▸ **EXERCISE REQUIREMENTS**: Give all of the data again exactly as written, omitting every image.

▸ **SUPPLIED INFORMATION**:

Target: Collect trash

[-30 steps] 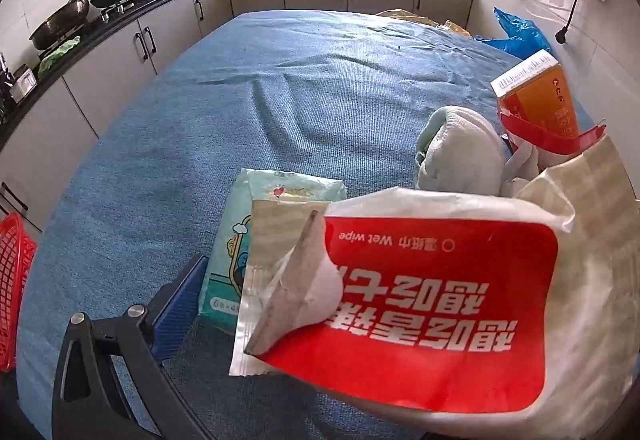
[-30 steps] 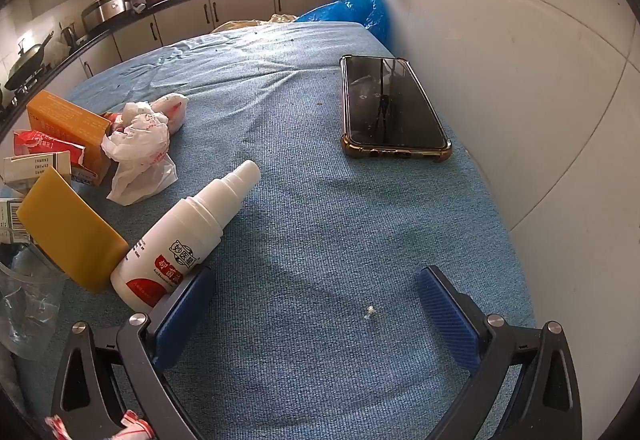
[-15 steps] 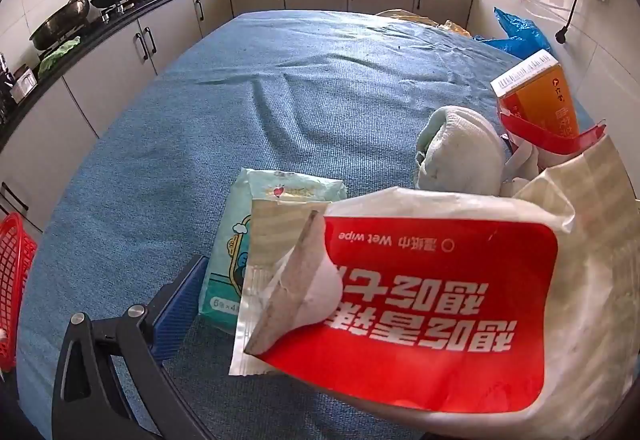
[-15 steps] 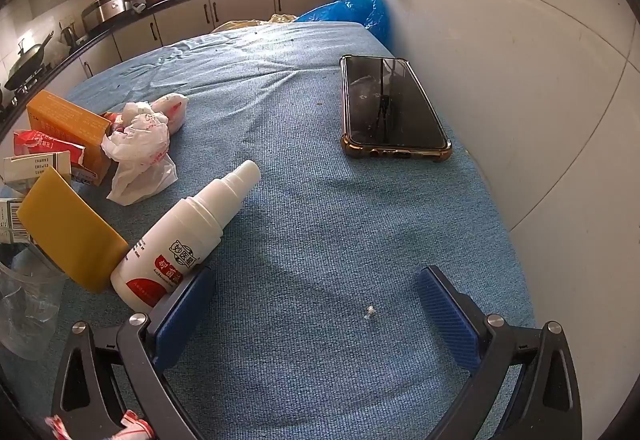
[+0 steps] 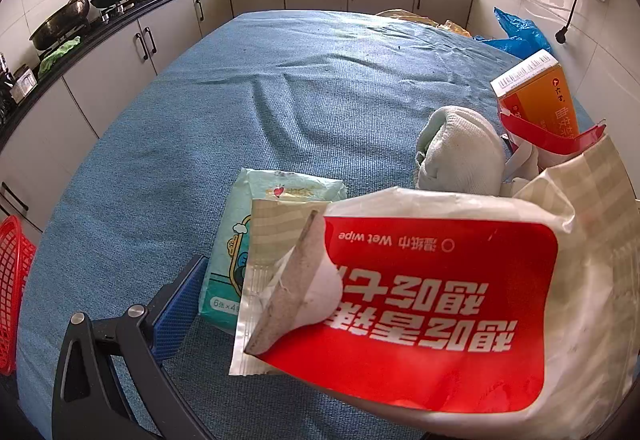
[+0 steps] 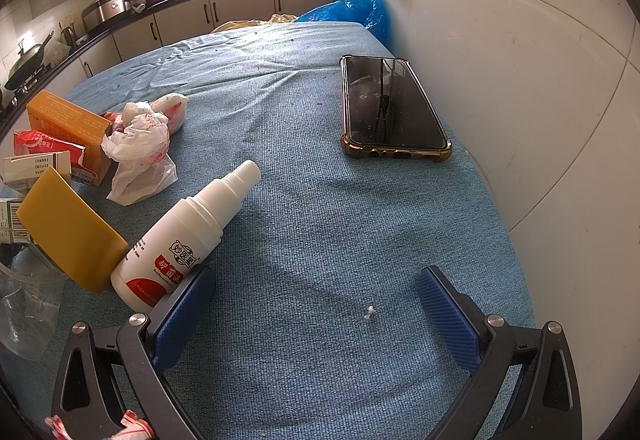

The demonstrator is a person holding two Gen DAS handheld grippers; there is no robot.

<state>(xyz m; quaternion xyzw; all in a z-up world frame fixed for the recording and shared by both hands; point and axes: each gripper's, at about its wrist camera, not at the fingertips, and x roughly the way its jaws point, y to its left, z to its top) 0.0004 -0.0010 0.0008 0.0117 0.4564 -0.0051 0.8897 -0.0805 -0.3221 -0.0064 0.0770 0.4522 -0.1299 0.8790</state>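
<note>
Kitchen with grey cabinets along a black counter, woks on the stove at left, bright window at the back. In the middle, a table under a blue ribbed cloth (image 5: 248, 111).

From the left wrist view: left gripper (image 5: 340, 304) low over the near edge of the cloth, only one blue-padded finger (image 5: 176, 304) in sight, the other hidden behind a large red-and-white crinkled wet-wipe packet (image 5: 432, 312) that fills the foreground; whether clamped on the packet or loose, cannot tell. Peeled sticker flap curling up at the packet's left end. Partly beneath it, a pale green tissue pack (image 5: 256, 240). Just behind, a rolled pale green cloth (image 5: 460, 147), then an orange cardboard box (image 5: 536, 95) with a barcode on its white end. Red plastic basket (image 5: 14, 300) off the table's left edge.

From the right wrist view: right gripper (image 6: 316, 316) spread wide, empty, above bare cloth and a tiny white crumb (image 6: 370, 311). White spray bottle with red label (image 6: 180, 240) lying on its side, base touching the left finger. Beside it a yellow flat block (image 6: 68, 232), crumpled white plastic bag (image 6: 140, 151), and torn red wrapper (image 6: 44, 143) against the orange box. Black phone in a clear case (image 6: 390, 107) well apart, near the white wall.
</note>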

▸ **RESPONSE TO THIS EXERCISE**:
Target: Collect trash

[-30 steps] 
[-30 steps] 
[-15 steps] 
[-15 steps] 
[+0 steps] 
[+0 steps] 

The demonstrator is a person holding two Gen DAS handheld grippers; there is no robot.

<state>(xyz m; quaternion xyzw; all in a z-up world frame fixed for the recording and shared by both hands; point and axes: each gripper's, at about its wrist camera, not at the fingertips, and x roughly the way its jaws point, y to its left, z to its top) 0.0004 -0.0010 0.0008 0.0117 0.4564 -0.0051 0.8897 -0.0805 -0.3221 -0.0064 0.0770 0.4522 -0.1299 0.8790</state>
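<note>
Kitchen with grey cabinets along a black counter, woks on the stove at left, bright window at the back. In the middle, a table under a blue ribbed cloth (image 5: 248, 111).

From the left wrist view: left gripper (image 5: 340, 304) low over the near edge of the cloth, only one blue-padded finger (image 5: 176, 304) in sight, the other hidden behind a large red-and-white crinkled wet-wipe packet (image 5: 432, 312) that fills the foreground; whether clamped on the packet or loose, cannot tell. Peeled sticker flap curling up at the packet's left end. Partly beneath it, a pale green tissue pack (image 5: 256, 240). Just behind, a rolled pale green cloth (image 5: 460, 147), then an orange cardboard box (image 5: 536, 95) with a barcode on its white end. Red plastic basket (image 5: 14, 300) off the table's left edge.

From the right wrist view: right gripper (image 6: 316, 316) spread wide, empty, above bare cloth and a tiny white crumb (image 6: 370, 311). White spray bottle with red label (image 6: 180, 240) lying on its side, base touching the left finger. Beside it a yellow flat block (image 6: 68, 232), crumpled white plastic bag (image 6: 140, 151), and torn red wrapper (image 6: 44, 143) against the orange box. Black phone in a clear case (image 6: 390, 107) well apart, near the white wall.
</note>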

This exercise has been fully answered.